Another important factor was Gravity’s insistence that they find answers for questions about Diamond’s marketplace position. It was essential to know who their competitors were and what they were all doing in the tableware aisle.
“It was our view that Diamond would be unique and attention-getting with the product design and the special packaging,” Grimaldi adds. “It has turned out that Diamond captured this flag from the beginning at Wal-Mart.”
The design company’s team reached out to Diamond by immersing themselves in the existing market research and product definition strategies.
“From the outset, Gravity showed us they had the right ‘brand guts’, a proven design process, and creative sparkle,” states Amy Lemen, Diamond’s Brand Manager.
“The company’s marketplace sensitivity helped us to consider new ideas about our brand, our products, and our image in a contemporary context,” Lemen adds.
“Gravity proposed design solutions that were not obvious at all but successful in their positioning. We found much to like with their presentations and their reasoning, and so we moved ahead.”
The final design, just appearing on Wal-Mart shelves, appealed to a critical shift in consumer thought about sustainable products. Diamond’s positioning of the new, green tableware made from recycled plastic with premium strength hit the target.
The base configuration is a 24-piece box of knives, forks and spoons in a 100-percent-recycled paperboard carton. The Century Box Company produced these packages.
The sky-blue cartons showed some clouds in the background with the green tableware pictured front-and-center. The red strawberry held its place of honor on top of the fork. A Diamond statement, “Committed to Environmentally Friendly Products,” is also featured on the box’s upper-left corner under the Diamond name.
The “Made from Recycled Plastic” pledge was presented in fairly large type just below the RENEW Dinnerware identification. Although the unusual hollow handles gave the product a special design appeal, they also saved material and production costs.
The RENEW product appealed to Wal-Mart category buyers because of the retailer’s own focus on sustainable and recyclable products and packaging. Furthermore, Diamond knew that there was no existing, leading manufacturer in the environmental tableware category.
The new product is also headed to other retail chains for fourth-quarter introductions.
The Design Process
“Part of what made the RENEW design so successful is that, prior to crafting the design brief, we did a complete audit of both the cutlery category and of newly emerging environmentally-friendly household products,” states Terri McConnell, Gravity’s Director of Brand and Business Strategy.

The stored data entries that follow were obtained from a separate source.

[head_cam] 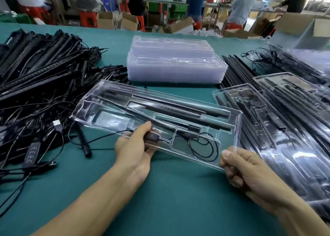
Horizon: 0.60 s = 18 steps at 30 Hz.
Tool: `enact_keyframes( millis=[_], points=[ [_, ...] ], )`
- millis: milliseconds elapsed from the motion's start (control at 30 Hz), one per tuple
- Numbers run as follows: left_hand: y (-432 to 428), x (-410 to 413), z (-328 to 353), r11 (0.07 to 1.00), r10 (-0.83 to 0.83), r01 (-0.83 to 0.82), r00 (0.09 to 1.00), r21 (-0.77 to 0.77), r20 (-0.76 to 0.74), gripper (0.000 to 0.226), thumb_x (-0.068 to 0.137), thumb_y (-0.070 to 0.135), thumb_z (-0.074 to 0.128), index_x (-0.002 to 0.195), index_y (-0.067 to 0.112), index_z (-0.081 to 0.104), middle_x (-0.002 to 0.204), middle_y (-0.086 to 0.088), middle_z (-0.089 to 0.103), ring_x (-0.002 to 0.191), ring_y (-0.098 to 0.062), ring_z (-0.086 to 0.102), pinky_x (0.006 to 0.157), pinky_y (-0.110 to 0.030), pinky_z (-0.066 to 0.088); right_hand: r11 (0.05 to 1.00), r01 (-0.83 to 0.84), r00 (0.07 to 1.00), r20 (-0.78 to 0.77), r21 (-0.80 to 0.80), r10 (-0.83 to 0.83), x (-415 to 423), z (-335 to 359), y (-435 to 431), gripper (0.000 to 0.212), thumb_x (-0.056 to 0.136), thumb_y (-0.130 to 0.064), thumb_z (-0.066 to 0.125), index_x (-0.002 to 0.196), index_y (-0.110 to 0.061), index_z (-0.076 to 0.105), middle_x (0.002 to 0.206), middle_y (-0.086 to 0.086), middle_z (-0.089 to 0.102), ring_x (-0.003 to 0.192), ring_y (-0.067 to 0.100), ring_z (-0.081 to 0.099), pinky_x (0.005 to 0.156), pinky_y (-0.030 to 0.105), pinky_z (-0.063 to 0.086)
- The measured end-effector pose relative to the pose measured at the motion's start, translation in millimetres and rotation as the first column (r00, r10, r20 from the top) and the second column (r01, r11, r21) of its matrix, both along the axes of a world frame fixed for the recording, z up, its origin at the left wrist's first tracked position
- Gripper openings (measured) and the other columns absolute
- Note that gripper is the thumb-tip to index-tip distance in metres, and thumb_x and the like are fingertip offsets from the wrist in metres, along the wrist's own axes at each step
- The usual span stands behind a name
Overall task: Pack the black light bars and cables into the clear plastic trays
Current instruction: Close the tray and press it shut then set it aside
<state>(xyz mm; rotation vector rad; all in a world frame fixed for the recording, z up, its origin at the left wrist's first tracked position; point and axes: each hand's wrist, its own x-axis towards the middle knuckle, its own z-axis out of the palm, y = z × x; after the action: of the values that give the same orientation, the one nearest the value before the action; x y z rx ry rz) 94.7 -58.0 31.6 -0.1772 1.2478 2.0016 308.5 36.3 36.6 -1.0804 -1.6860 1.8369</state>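
Pinching the near corner of the clear tray [238, 128], the right hand [250, 173] steadies it, likely so the left hand [132, 150], gripping the cable controller [153, 135], can seat it; light bars [178, 109] lie slotted just beyond.

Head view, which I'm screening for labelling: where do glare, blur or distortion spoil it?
In the head view, glare streaks the packed trays at right; the background workers are blurred; wide-angle distortion stretches the frame's corners; the held tray, left hand and right hand are fairly sharp.
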Motion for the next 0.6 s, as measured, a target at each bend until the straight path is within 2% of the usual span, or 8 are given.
enact_keyframes(
  millis=[67, 200, 367, 500, 600],
  points=[
    [0, 1, -2, 1.0, 0.017, -0.017, 1.0, 0.02, -0.02, 0.043, 0.085, 0.004, 0.072, 0.123, -0.008, 0.057, 0.064, -0.011, 0.065, 0.052, -0.017, 0.063, 0.063, -0.034, 0.059, 1.0, 0.016, 1.0, 0.024, -0.012, -0.016, -1, 0, 1, 0.031, 0.094, -0.022, 0.054, 0.065, -0.013, 0.06, 0.056, 0.001, 0.043, 0.044, 0.007, 0.032, 0.039, 0.014, 0.027],
    [2, 2, 0, 0.999, 0.034, -0.03, 0.995, 0.046, -0.097, 0.02, 0.083, -0.004, 0.067, 0.102, 0.001, 0.06, 0.062, -0.01, 0.065, 0.049, -0.014, 0.06, 0.053, -0.026, 0.055, 0.996, 0.085, 0.995, 0.046, -0.033, -0.083, -7, -3, 0, 0.032, 0.097, -0.022, 0.054, 0.067, -0.011, 0.059, 0.054, 0.0, 0.042, 0.042, 0.007, 0.031, 0.037, 0.014, 0.025],
    [7, 0, 2, 0.991, 0.122, -0.111, 0.977, 0.072, -0.175, 0.029, 0.082, -0.006, 0.065, 0.105, 0.007, 0.052, 0.06, -0.008, 0.066, 0.048, -0.016, 0.059, 0.057, -0.027, 0.051, 0.995, 0.098, 0.993, 0.074, -0.03, -0.095, -12, -3, 0, 0.031, 0.096, -0.024, 0.055, 0.066, -0.016, 0.06, 0.057, 0.0, 0.047, 0.042, 0.008, 0.038, 0.034, 0.013, 0.025],
    [9, -1, -1, 0.989, 0.137, -0.123, 0.97, 0.082, -0.201, 0.034, 0.084, -0.008, 0.064, 0.108, 0.007, 0.046, 0.078, -0.018, 0.058, 0.049, -0.017, 0.058, 0.056, -0.026, 0.053, 0.992, 0.093, 0.993, 0.079, -0.083, -0.086, -12, -2, 0, 0.028, 0.095, -0.019, 0.057, 0.069, -0.011, 0.063, 0.059, 0.005, 0.053, 0.043, 0.011, 0.046, 0.033, 0.016, 0.029],
    [11, -3, -3, 0.987, 0.157, -0.142, 0.959, 0.078, -0.236, 0.035, 0.084, -0.009, 0.065, 0.108, 0.008, 0.046, 0.08, -0.016, 0.055, 0.052, -0.018, 0.06, 0.056, -0.026, 0.055, 0.992, 0.07, 0.993, 0.099, -0.102, -0.06, -13, 0, 0, 0.025, 0.095, -0.019, 0.057, 0.075, -0.006, 0.064, 0.061, 0.006, 0.055, 0.044, 0.012, 0.048, 0.034, 0.016, 0.032]
  ],
)
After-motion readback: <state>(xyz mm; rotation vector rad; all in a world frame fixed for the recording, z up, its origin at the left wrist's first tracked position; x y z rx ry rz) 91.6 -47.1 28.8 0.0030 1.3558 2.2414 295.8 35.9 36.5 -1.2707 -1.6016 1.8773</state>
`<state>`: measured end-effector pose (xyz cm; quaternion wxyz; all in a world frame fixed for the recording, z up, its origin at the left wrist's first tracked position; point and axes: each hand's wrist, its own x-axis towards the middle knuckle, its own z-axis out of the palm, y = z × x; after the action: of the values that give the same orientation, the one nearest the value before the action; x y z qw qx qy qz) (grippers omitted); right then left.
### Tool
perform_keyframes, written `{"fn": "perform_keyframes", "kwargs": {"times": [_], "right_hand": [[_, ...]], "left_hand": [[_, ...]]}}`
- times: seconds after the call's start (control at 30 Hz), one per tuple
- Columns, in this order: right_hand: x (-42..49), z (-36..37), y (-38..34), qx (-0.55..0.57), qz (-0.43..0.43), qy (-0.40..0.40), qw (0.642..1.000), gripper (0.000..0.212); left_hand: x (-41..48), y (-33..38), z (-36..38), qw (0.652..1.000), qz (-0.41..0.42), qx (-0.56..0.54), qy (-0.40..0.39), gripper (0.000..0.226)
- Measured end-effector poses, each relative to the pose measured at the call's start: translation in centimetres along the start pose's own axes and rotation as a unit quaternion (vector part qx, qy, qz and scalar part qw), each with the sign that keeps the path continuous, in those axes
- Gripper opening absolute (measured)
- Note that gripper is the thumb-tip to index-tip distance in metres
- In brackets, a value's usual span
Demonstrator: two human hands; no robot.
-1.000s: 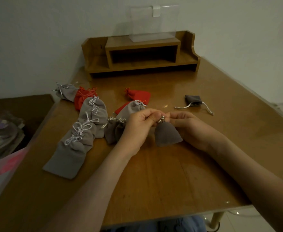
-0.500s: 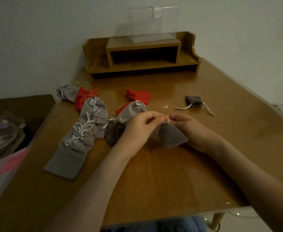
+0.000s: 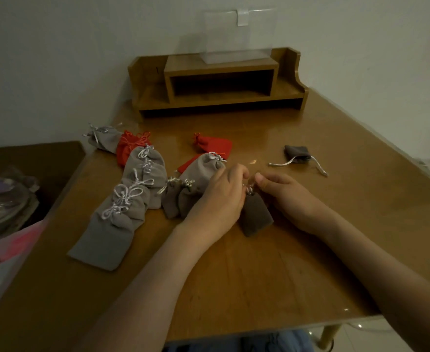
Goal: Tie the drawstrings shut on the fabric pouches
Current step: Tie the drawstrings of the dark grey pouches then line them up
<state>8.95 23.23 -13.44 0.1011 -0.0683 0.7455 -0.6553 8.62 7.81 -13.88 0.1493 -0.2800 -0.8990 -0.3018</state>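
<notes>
Both hands are meeting over the middle of the bench, and the dark grey pouch is hanging between them, its bottom corner resting on the wood. The left hand is curling its fingers in at the pouch's neck, and the right hand is closing thumb against fingers from the other side. Both are pinching the drawstring, which is showing only as a small silver glint at the gathered mouth. How far the knot has got is hidden behind the fingertips.

By the look of it, this is the tying step itself: the mouth is already cinched, and the cords are being worked into a knot or bow. The next move is calling for a steady outward pull on both ends, with the neck pinned so the gather is not slipping open.

Along the left edge a row of tied grey pouches is lying with red pouches beside it. Toward the right edge one small grey pouch is waiting with its cords trailing loose; it is looking like the last one to do.
</notes>
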Motion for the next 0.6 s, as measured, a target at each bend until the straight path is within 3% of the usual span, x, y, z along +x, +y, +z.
{"fn": "perform_keyframes", "kwargs": {"times": [0.13,0.23,0.3,0.47,0.6], "right_hand": [[0.02,-0.28,-0.22,0.038,-0.002,-0.008,0.999,0.03],[0.06,-0.42,-0.33,0.042,0.007,-0.038,0.998,0.044],[-0.04,-0.53,-0.58,0.042,0.003,-0.061,0.997,0.036],[-0.16,-0.86,-0.66,0.05,-0.014,-0.068,0.996,0.019],[-0.26,-0.57,-0.4,0.033,-0.043,-0.038,0.998,0.01]], "left_hand": [[-0.17,-0.02,0.6,0.988,0.094,0.084,0.088,0.021],[-0.11,0.13,1.05,0.978,0.125,0.083,0.142,0.018],[-0.08,0.18,1.04,0.977,0.132,0.069,0.152,0.014],[-0.21,0.13,1.04,0.981,0.117,0.052,0.148,0.014],[-0.29,0.34,0.58,0.991,0.021,-0.064,0.117,0.012]]}}
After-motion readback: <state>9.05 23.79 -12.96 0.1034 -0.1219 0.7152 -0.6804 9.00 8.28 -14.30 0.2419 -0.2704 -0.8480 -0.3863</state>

“We saw that standard plastic cutlery had a pretty cut-and-dried graphic language,” McConnell adds. “Competitors had little or no ‘experiential’ imagery to help the consumer connect to the brands.

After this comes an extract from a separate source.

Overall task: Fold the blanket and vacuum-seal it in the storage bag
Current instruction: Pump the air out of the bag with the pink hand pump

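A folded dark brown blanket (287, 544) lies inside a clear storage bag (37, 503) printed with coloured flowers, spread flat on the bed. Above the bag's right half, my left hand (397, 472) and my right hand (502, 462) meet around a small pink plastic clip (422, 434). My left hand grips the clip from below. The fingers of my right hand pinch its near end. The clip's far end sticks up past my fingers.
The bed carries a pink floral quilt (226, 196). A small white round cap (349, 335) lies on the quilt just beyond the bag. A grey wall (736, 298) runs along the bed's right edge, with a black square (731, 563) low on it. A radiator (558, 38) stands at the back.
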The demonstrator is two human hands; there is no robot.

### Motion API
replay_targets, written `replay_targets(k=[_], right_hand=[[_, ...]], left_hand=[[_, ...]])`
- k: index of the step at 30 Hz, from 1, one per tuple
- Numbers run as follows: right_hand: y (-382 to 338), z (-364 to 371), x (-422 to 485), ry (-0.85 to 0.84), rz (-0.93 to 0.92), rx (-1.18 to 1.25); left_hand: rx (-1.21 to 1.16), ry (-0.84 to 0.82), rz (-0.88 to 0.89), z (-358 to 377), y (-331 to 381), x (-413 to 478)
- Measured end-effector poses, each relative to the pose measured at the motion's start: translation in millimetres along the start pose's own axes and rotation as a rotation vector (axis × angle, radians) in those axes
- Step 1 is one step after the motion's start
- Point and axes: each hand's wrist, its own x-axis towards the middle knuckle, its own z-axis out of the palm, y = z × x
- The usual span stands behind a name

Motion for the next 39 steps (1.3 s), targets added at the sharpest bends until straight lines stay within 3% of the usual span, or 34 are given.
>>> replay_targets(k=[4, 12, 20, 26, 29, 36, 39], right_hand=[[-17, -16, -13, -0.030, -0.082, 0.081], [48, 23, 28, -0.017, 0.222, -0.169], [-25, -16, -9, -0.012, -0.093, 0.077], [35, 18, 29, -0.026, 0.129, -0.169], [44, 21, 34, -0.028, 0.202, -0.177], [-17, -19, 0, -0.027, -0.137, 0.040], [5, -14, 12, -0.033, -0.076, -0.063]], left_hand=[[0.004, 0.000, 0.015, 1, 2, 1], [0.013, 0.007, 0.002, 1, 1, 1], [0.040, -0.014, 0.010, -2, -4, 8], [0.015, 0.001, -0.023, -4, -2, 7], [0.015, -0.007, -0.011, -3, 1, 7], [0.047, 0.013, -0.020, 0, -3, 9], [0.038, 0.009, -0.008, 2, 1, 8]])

“We learned that environmentally oriented product packaging featured earth-friendly verbal and visual communication cues. These may include a predominance of green color, recycling arrows, and outdoor imagery.”

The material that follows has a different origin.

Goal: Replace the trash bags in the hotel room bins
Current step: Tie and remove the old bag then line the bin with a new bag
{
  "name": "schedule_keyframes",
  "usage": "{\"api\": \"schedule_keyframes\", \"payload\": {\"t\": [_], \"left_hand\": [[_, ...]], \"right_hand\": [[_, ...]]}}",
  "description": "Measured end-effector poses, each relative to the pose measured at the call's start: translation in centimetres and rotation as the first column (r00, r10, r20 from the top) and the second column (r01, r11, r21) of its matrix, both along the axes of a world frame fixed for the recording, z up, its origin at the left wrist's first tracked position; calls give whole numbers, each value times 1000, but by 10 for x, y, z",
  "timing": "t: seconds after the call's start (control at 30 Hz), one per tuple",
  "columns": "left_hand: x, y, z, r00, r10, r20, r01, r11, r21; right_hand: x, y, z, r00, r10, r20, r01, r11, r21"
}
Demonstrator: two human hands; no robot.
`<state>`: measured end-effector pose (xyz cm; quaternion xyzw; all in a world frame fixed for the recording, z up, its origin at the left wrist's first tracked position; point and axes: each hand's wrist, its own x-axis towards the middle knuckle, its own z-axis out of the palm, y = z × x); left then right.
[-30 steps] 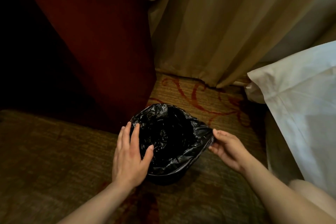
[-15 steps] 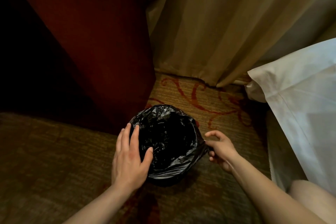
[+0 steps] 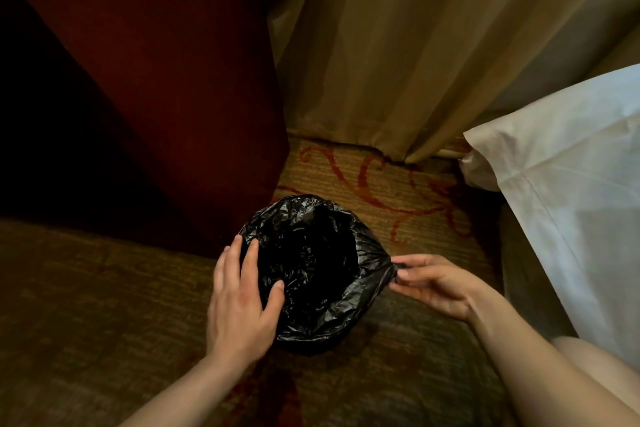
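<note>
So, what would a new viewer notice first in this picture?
A small bin lined with a black trash bag stands on the patterned carpet, low in the centre. The left hand rests flat on its near-left rim, while the right hand pinches a gathered corner of the bag. White bedding glows at right.

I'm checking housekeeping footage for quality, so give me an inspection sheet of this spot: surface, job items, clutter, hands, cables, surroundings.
Surface: patterned carpet, brown with red swirls.
Job's things: small bin on the floor, black trash bag folded over its rim.
Clutter: nothing seen.
Hands: left hand lies flat on the bag at the bin's near-left rim; right hand pinches a gathered bit of bag at the right side.
Cables: nothing seen.
Surroundings: dark red furniture panel, beige curtain, white pillow.
</note>
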<state>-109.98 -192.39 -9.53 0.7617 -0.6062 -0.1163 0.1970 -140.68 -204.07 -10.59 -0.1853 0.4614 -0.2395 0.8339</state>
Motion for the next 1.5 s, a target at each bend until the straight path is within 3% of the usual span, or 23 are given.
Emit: {"api": "schedule_keyframes", "payload": {"t": [0.2,0.3,0.5,0.7,0.77,0.83,0.93,1.0,1.13,1.27,1.33,1.5], "left_hand": [[0,0,0,1000,0,5,0,1000,-2],[0,0,0,1000,3,5,-3,1000,-2],[0,-1,-1,1000,7,-2,-7,1000,2],[0,-2,-1,1000,10,2,-10,1000,-4],[0,-1,-1,1000,14,21,-15,1000,9],[-1,0,0,998,18,68,-20,999,36],[-2,0,2,988,11,157,-24,997,80],[-2,1,3,986,1,165,-17,996,92],[-1,0,3,991,1,137,-16,994,106],[-1,-1,3,993,-4,122,-9,994,106],[-1,0,2,993,-4,118,-9,994,106],[-2,-1,3,995,-5,95,-4,996,93]], "right_hand": [[1,0,-6,974,86,-211,-99,994,-52],[4,3,-8,967,106,-231,-116,993,-29],[26,7,-4,988,-134,-78,131,990,-45],[53,2,-7,963,-198,-181,192,980,-51],[59,5,-7,931,-130,-342,93,988,-120],[60,7,-4,807,-61,-587,-129,953,-276],[58,8,-1,622,-105,-776,-442,771,-459],[58,8,1,569,-100,-816,-531,713,-458],[50,7,-6,569,4,-822,-604,681,-414],[45,10,0,601,40,-799,-664,580,-471],[44,12,4,646,6,-764,-607,610,-509],[45,11,1,608,23,-794,-627,627,-462]]}}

Gravity’s strategy was to fill the empty space in the category with aspirational, photographic imagery. The design firm intended to help RENEW make a direct emotional connection to shoppers.
Packaging immediately differentiated RENEW from established, non-recycled plastic brands. It also served to make the product stand out on shelf against a “sea of sameness” in the category.
McConnell notes that working with the Diamond team was a special experience.
“It was easy to feel passionate about this project because of the way Amy Lemen and her colleagues partnered with Gravity. They made prompt decisions at each critical gate and demonstrated a very high level of understanding about the process,” McConnell states.
Gravity’s team now has been assigned the entire Diamond product family—matches, lighters, fire starters, toothpicks, and other household products—for restaging a new logo and for repackaging.